A somewhat more focused form of scanning may be usefully extended to health care organizations and their need to anticipate potential patient safety issues. Health care risk management is intended to operate in a pre-emptive mode, identifying risks to safety and hazards and implementing preventive action before injuries are incurred (Harpster & Veatch, 1990). One goal is to avoid adverse events, defined as unintended injuries caused by medical management rather than the underlying condition of the patient. Examples include hospital-acquired infections, medication errors, and surgery on the wrong side or limb. An adverse event attributable to error is a "preventable adverse event" (Kohn et al., 1999: 24). Scanning could play an important role in the process of learning from adverse events and risk management by sensing and identifying adverse event information as part of an organizational "early-warning system". Scanning in this context could be defined as the acquisition and use of information about adverse events, patient safety risks, hazards, and trends from an organization's external environment, the knowledge of which would assist health care providers and managers in taking preventive action where necessary. For this to be successful, however, we need to understand what facilitates or impedes the recognition, evaluation, and transfer of such information and knowledge. The aim of this paper is to begin to lay the theoretical ground work for questions and tentative hypotheses which may guide future research. First I will set the context and discuss the theoretical and practical importance of the issue. This is followed by a review of relevant research, which leads to a framework for consideration of scanning for and learning from adverse event information. I will then continue by describing three constructs based on organizational characteristics and practices which I suggest may influence scanning and vicarious learning from adverse events. These constructs form the basis of three tentative hypotheses.

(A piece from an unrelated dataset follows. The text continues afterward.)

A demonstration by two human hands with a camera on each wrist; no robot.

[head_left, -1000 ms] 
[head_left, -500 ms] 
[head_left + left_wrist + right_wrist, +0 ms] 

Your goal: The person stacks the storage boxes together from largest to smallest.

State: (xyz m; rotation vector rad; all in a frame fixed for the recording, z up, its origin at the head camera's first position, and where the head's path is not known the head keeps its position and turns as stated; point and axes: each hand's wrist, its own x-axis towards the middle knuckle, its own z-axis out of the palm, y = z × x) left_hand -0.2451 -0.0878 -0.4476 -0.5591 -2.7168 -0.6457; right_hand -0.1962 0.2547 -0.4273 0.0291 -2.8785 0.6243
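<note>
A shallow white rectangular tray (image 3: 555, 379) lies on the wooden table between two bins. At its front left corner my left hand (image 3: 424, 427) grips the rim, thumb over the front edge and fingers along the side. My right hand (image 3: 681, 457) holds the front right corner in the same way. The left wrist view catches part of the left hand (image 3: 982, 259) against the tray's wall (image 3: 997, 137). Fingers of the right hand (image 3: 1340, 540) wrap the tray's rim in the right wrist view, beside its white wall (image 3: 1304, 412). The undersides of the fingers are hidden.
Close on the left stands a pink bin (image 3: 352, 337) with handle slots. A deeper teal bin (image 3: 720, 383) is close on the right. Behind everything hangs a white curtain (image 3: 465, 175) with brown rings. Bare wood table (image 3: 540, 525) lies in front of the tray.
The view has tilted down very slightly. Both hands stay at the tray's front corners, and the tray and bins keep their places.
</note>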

In several large-scale studies researchers have estimated that approximately 3% to 10% of inpatient admissions result in some form of medically-related injury, half of which were preventable (Brennan et al., 1991; Leape et al., 1991; Thomas et al., 2000; Vincent et al., 2001). Recent high-profile publications have decried this situation as unacceptable and have prompted understandably urgent calls for immediate solutions (Cook et al., 1998; National Patient Safety Foundation, 1998; Leape & Berwick, 2000). One suggested intervention is the development of adverse event reporting systems. These would allow open sharing of the incidence and causal factors to promote inter-organizational learning and prevention (Kohn, Corrigan, & Donaldson, 1999). In the United States, the Agency for Healthcare Research and Quality (AHRQ) recently issued a research agenda for medical errors and patient safety. It includes two very pertinent questions: "How can useful information be provided effectively to those who can act (e.g., consumers, providers and provider organizations, purchasers, states, and oversight organizations)?" and "How can we encourage the adoption and use of safety information?" (Meyer et al., 2001: xvi).
From a pragmatic vantage point, there are major incentives to avoid severe clinical adverse events: multiple and potentially very high costs, including death or disability for the patient, emotional and financial distress for the family, consequences for the caregivers involved (regulatory or disciplinary; reputational; stress; possible job loss), damage to staff morale, litigation costs for the hospital, damage to organizational reputation, and erosion of institutional legitimacy. Given these potentially high costs, one could expect to find evidence that hospitals optimize opportunities to learn how to avoid such occurrences. This would include thorough investigation of and learning from internal mishaps, as well as scanning the environment for possible information about risks and events experienced elsewhere. Scanning and vicarious learning could be much more efficient and intuitively appealing approaches as the hospital may be able to derive the lessons learned yet avoid the adverse event costs incurred by the other hospitals.
Although we do not yet have national error reporting systems in Canadian health care (1) such as the ones supported by the aviation industry, there are other potential sources of information in the health care environment. The sources naturally vary in formality, detail, and accuracy. At one end of the spectrum are inquest reports and recommendations, malpractice litigation findings, and medical equipment hazard alerts which are produced by judicial bodies and monitoring agencies. Clinical and professional journals provide another source. The other end is quite informal and includes incidents described in stories spread by word of mouth between health care providers. Media reports, including newspaper, radio and television accounts, may be perceived as falling somewhere in between. Understanding how hospitals currently use various sources to learn from others' experiences with adverse clinical events and exploring what organizational characteristics facilitate efficient and effective transfer of learning is of practical relevance to health care managers in the face of increasing demands for improvement and accountability.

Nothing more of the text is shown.